Required work>
Set down the data again in full, keeping every line exactly as it is.
#####
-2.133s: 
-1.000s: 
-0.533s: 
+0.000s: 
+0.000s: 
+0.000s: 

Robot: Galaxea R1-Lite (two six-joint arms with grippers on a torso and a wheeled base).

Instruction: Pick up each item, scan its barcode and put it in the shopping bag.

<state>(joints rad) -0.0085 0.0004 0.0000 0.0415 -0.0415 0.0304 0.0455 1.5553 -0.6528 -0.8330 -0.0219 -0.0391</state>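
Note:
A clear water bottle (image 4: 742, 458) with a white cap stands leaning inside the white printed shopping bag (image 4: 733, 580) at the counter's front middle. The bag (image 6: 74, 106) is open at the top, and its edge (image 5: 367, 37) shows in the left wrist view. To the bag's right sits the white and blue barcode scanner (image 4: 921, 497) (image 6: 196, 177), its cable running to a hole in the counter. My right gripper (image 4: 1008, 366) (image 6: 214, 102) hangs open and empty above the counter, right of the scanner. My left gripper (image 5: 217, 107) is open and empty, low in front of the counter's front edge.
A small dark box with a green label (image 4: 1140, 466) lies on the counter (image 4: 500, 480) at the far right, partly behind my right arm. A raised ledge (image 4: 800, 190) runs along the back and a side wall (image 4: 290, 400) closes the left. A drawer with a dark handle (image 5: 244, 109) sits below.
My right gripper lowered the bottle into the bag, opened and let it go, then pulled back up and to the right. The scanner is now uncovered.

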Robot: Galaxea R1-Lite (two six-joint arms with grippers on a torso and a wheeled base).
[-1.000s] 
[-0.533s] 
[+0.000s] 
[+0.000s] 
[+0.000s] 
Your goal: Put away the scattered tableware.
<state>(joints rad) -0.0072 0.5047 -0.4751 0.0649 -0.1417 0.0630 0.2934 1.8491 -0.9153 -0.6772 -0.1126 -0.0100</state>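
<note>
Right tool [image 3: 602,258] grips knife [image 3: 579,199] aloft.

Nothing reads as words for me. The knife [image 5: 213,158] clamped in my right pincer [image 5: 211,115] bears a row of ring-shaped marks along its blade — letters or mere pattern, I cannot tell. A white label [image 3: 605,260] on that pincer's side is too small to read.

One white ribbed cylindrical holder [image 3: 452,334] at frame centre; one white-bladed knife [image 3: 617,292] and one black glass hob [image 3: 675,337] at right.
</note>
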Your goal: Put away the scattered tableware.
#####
Solution for this task>
-2.133s: 
-1.000s: 
-0.533s: 
+0.000s: 
+0.000s: 
+0.000s: 

Robot: Galaxea R1-Lite (two six-joint arms with grippers on a torso and a wheeled base).

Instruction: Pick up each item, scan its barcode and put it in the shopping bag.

<state>(joints rad) -0.0085 0.0004 0.0000 0.0415 -0.0415 0.0304 0.0455 1.5553 -0.6528 -0.8330 -0.0219 -0.0391</state>
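Note:
A clear water bottle (image 4: 742, 458) with a white cap stands leaning inside the white printed shopping bag (image 4: 733, 580) at the counter's front middle. The bag (image 6: 74, 106) is open at the top, and its edge (image 5: 367, 37) shows in the left wrist view. To the bag's right sits the white and blue barcode scanner (image 4: 921, 497) (image 6: 196, 177), its cable running to a hole in the counter. My right gripper (image 4: 1008, 366) (image 6: 214, 102) hangs open and empty above the counter, right of the scanner. My left gripper (image 5: 217, 107) is open and empty, low in front of the counter's front edge.
A small dark box with a green label (image 4: 1140, 466) lies on the counter (image 4: 500, 480) at the far right, partly behind my right arm. A raised ledge (image 4: 800, 190) runs along the back and a side wall (image 4: 290, 400) closes the left. A drawer with a dark handle (image 5: 244, 109) sits below.
My right gripper lowered the bottle into the bag, opened and let it go, then pulled back up and to the right. The scanner is now uncovered.
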
Robot: Galaxea R1-Lite (two six-joint arms with grippers on a torso and a wheeled base).
[-1.000s] 
[-0.533s] 
[+0.000s] 
[+0.000s] 
[+0.000s] 
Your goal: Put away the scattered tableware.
<state>(joints rad) -0.0072 0.5047 -0.4751 0.0649 -0.1417 0.0630 0.2934 1.8491 -0.9153 -0.6772 -0.1126 -0.0100</state>
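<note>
Right tool [image 3: 602,258] grips knife [image 3: 579,199] aloft.

Nothing reads as words for me. The knife [image 5: 213,158] clamped in my right pincer [image 5: 211,115] bears a row of ring-shaped marks along its blade — letters or mere pattern, I cannot tell. A white label [image 3: 605,260] on that pincer's side is too small to read.

One white ribbed cylindrical holder [image 3: 452,334] at frame centre; one white-bladed knife [image 3: 617,292] and one black glass hob [image 3: 675,337] at right.
</note>
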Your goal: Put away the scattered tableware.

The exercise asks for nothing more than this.